My friend Johnny

Alle Giornate degli autori il cortometraggio-documentario di Alessandra Cardone, favola e gioco ironico sulla fascinazione creata dall'incontro con una celebrità.
Intervista a Alessandra Cardone, regista di My friend Johnny

Sfruttando il suggestivo spazio della Pagoda si può godere il cinema all’aperto anche in Laguna. Con l’inaugurazione della 69esima edizione della Mostra del Cinema di Venezia, cominciano le attività anche delle Giornate degli Autori (da un paio d’anni concentrate proprio alla Pagoda), con un curioso film d’apertura dedicato a un gioco ironico sulla grande bolla mediatica all’interno della quale vivremo anche noi per 10 giorni, sul mondo delle celebrità e sulle problematicità ad esso legate. My friend Johnny di Alessandra Cardone è un cortometraggio-documentario che nasce dopo l’incontro che l’autrice ha avuto con il ristoratore veneziano Cristiano, scoprendo la potenza e il fascino della trasformazione che questi ha avuto dalla sua amicizia con Johnny Deep, di passaggio per qualche settimana a Venezia per le riprese italiane del film The Tourist. Anche le star mangiano e Deep aveva trovato rifugio nel piccolo locale con i mattoni in rilievo gestito da Cristiano tra le calle di Venezia: il ristorante Rosa Rossa. Una stanzetta riservata, uno chef pronto a soddisfare i suoi desideri culinari e la possibilità a notte fonda di abbassare le serrande del locale, veder calare per qualche ora ogni luce e godersi la compagnia sincera di persone lontane dal suo mondo.

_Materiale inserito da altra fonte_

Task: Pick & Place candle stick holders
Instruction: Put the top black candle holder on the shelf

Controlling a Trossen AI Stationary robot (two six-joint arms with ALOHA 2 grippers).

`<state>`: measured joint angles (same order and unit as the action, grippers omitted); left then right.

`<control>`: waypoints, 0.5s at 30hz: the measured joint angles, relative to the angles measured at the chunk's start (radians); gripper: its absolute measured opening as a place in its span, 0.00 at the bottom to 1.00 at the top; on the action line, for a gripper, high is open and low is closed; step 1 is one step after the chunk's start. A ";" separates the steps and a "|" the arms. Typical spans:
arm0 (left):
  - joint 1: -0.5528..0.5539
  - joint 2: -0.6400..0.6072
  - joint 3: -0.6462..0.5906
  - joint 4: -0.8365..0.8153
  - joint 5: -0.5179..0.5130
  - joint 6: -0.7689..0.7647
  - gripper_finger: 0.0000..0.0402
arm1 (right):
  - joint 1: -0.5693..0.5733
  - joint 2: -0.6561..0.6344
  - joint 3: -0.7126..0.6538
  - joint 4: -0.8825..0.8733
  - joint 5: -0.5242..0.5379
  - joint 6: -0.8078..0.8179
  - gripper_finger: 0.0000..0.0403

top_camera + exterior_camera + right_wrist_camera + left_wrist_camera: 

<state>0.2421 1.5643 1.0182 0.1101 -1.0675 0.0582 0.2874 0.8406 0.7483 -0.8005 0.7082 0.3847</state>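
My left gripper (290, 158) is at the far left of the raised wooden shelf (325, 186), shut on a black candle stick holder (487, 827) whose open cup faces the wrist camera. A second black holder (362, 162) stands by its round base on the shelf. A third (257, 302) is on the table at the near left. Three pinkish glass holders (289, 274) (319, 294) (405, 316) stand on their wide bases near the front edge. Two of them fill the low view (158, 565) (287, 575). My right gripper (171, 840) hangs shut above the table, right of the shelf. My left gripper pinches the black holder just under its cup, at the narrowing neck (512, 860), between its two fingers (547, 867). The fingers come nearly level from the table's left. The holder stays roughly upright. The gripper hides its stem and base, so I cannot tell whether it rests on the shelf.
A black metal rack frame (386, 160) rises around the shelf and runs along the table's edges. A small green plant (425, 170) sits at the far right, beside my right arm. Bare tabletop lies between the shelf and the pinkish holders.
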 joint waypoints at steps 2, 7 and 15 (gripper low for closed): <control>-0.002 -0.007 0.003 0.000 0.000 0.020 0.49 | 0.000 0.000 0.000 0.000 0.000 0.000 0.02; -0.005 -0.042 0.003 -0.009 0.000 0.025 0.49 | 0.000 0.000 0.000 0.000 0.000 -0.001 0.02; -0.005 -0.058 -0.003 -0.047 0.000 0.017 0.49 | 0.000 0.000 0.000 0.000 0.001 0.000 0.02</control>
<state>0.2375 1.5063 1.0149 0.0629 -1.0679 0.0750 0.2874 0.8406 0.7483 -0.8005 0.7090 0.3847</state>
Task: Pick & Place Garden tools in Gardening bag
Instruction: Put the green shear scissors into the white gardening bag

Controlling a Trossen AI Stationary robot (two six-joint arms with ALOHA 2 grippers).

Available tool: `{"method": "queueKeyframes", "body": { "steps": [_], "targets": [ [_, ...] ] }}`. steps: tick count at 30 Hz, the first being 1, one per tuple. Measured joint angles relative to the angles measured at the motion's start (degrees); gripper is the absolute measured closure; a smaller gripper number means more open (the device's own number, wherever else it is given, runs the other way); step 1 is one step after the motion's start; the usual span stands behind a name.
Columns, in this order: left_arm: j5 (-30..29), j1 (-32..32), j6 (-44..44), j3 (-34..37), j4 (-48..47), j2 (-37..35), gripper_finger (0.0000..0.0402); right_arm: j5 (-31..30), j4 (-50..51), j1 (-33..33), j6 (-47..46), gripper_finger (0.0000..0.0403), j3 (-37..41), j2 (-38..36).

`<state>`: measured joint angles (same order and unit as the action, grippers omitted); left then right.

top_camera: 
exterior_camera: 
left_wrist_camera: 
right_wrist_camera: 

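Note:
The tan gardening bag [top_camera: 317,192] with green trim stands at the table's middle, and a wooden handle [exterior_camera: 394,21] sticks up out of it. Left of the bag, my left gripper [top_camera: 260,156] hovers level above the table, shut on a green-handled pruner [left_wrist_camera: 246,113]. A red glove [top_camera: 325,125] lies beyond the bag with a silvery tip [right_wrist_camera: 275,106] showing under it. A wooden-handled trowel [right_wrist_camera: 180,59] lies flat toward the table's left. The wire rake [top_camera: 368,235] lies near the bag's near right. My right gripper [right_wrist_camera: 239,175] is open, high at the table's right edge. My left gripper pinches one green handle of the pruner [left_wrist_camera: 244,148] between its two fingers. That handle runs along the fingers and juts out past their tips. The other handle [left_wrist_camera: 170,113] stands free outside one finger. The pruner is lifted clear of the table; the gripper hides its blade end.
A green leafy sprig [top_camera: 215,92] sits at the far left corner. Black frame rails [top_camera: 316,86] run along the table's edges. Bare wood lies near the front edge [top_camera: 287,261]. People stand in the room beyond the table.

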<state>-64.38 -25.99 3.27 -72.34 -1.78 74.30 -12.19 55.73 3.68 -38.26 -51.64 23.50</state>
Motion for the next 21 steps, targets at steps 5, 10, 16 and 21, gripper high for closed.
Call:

Ma quelle persone il suo fascino non l’hanno dimenticato, la sua umanità e simpatia ha cambiato un po’ le loro vite, aggiungendo al piacere dell’incontro, la speranza che quei momenti potessero trasformare per sempre la routine di un lavoro e di una vita soddisfacenti ma comunque lontane dalla fama e dalla celebrità che tanti desiderano e inseguono.

Da quattro anni autrice di cortometraggi (nel 2008 Boxing Paradise di Stefano Quaglia ricevette la menzione speciale ai Nastri D’Argento grazie alla sua sceneggiatura), Alessandra Cardone ha trovato in Cristiano il personaggio perfetto per raccontare una favola – non a caso la trama sonora che fa da sfondo alle immagini di Deep a Venezia, nel ristorante di Cristiano e all’intervista al ristoratore (e famiglia) è quella del film Up di Pete Docter, Bob Peterson) – fatta di dissonanze e contrasti che caratterizzano il protagonista, consapevole che la vita vera è fatta dalla sua bella famiglia e dagli amici ma che allo stesso tempo vive in attesa di una chiamata che possa catapultarlo altrove. E proprio il clima di attesa è quello che Cardone riesce a ricreare al meglio nel documentario, con riflessioni umane, pause importanti nel racconto e momenti divertenti (i veneziani, amici e no, che giocano sull’ipotesi del ritorno della star). Lo stile risente del background dell’autrice che ha lavorato nell’ambiente pubblicitario e che nel film porta la freschezza di un linguaggio fatto di colori primari enfatizzati e fotogrammi che si susseguono velocemente soprattutto nel racconto dello spazio nel quale si muove il protagonista, coinvolgendo lo spettatore nella passione, divenuta sogno, che lo guida.